Out of the material that follows, write out exactly the lines from the line with "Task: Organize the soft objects" to the line with "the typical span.", both ends included, and no others.

___ Data records

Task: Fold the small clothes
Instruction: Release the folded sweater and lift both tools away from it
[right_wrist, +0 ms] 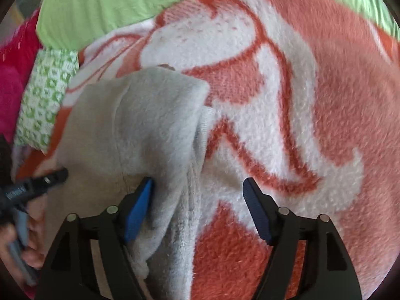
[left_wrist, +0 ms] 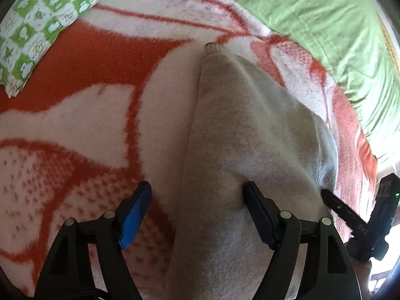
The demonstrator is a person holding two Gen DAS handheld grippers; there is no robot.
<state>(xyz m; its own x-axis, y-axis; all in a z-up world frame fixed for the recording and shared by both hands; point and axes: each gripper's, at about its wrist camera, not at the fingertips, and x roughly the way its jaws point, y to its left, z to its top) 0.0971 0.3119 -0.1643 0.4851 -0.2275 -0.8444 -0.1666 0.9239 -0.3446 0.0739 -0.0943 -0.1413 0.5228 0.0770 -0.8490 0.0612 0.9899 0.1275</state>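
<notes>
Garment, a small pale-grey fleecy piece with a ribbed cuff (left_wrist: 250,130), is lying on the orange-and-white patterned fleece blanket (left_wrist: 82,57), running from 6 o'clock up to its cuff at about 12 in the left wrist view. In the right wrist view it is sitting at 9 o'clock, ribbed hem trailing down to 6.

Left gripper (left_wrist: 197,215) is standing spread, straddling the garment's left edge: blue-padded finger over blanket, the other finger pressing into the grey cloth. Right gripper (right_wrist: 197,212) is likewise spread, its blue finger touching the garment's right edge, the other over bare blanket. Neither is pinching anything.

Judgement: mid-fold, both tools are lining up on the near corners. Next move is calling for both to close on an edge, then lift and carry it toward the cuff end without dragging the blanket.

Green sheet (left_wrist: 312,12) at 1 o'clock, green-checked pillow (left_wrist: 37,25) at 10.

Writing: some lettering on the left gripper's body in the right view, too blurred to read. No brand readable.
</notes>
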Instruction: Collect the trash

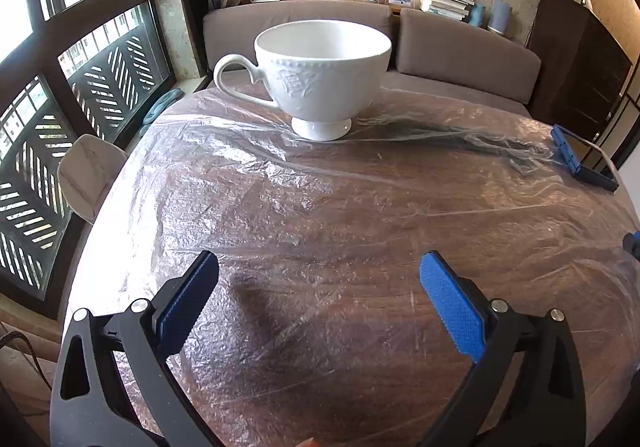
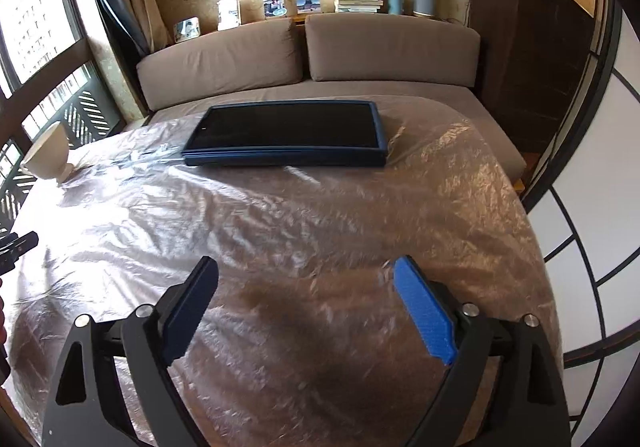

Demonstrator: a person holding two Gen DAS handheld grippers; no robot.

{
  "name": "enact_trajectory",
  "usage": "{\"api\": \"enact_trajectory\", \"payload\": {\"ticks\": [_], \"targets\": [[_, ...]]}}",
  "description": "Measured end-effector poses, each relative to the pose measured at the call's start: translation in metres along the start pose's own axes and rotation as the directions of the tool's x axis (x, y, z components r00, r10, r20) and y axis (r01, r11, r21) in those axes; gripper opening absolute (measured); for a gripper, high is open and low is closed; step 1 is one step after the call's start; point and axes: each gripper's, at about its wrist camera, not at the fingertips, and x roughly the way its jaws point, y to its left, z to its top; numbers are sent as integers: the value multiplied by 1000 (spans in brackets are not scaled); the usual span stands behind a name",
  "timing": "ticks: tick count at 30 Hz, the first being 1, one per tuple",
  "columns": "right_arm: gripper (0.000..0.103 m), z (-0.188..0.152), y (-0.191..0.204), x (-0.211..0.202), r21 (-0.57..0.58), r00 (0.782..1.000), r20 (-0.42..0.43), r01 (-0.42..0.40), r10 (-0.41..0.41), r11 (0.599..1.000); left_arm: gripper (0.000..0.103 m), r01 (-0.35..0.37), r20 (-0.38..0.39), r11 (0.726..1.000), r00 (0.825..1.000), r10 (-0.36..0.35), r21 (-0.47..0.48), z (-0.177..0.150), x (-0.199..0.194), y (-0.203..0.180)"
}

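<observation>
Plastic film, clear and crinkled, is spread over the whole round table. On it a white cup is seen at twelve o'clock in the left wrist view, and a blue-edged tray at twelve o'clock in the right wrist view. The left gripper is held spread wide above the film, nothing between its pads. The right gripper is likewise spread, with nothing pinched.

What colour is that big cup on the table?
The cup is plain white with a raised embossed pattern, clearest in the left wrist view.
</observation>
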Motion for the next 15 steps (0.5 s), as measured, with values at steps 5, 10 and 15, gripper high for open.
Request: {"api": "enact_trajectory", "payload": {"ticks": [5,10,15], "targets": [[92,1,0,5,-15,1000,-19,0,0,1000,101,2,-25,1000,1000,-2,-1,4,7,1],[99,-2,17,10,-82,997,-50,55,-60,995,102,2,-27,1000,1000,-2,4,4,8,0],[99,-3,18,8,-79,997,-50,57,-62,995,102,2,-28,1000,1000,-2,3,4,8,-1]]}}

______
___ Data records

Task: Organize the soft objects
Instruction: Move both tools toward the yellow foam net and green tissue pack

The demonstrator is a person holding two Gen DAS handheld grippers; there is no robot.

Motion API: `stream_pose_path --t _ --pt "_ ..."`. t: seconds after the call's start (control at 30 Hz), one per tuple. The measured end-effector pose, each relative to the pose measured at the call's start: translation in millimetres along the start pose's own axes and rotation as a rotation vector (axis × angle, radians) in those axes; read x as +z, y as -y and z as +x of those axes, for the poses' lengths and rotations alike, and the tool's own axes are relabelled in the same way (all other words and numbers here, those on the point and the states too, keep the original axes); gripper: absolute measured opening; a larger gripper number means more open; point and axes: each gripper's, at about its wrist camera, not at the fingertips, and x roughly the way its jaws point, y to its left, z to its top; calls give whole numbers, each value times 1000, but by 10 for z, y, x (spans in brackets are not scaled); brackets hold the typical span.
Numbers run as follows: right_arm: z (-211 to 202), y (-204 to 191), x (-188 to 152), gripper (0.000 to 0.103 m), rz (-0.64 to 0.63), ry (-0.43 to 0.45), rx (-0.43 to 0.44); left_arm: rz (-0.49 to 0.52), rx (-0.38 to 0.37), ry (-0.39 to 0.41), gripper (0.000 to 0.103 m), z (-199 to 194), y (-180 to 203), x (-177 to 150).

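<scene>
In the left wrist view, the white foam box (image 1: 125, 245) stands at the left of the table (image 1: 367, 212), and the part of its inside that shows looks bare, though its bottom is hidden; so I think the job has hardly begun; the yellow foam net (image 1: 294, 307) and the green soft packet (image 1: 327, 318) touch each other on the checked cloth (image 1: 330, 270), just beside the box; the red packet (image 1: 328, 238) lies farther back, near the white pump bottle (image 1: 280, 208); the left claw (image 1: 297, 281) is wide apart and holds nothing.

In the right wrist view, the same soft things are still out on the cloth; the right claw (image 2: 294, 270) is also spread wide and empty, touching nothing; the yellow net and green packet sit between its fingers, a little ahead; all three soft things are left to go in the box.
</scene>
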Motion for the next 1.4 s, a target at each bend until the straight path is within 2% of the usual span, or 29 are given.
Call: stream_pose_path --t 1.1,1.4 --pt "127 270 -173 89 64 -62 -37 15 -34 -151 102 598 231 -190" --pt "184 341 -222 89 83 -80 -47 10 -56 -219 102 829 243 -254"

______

Your response
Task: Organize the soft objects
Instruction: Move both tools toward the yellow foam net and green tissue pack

The demonstrator is a person holding two Gen DAS handheld grippers; there is no robot.

Motion API: `stream_pose_path --t _ --pt "_ ..."`. t: seconds after the call's start (control at 30 Hz), one per tuple. The measured end-effector pose, each relative to the pose measured at the call's start: translation in millimetres along the start pose's own axes and rotation as a rotation vector (axis × angle, radians) in those axes; read x as +z, y as -y and z as +x of those axes, for the poses' lengths and rotations alike, and the tool's own axes are relabelled in the same way (all other words and numbers here, those on the point and the states too, keep the original axes); gripper: absolute measured opening; a larger gripper number means more open; point and axes: each gripper's, at about its wrist camera, not at the fingertips, and x roughly the way its jaws point, y to its left, z to its top; calls give whole numbers, each value times 1000, but by 10 for z, y, x (spans in brackets are not scaled); brackets hold the typical span.

The output is complete as shown.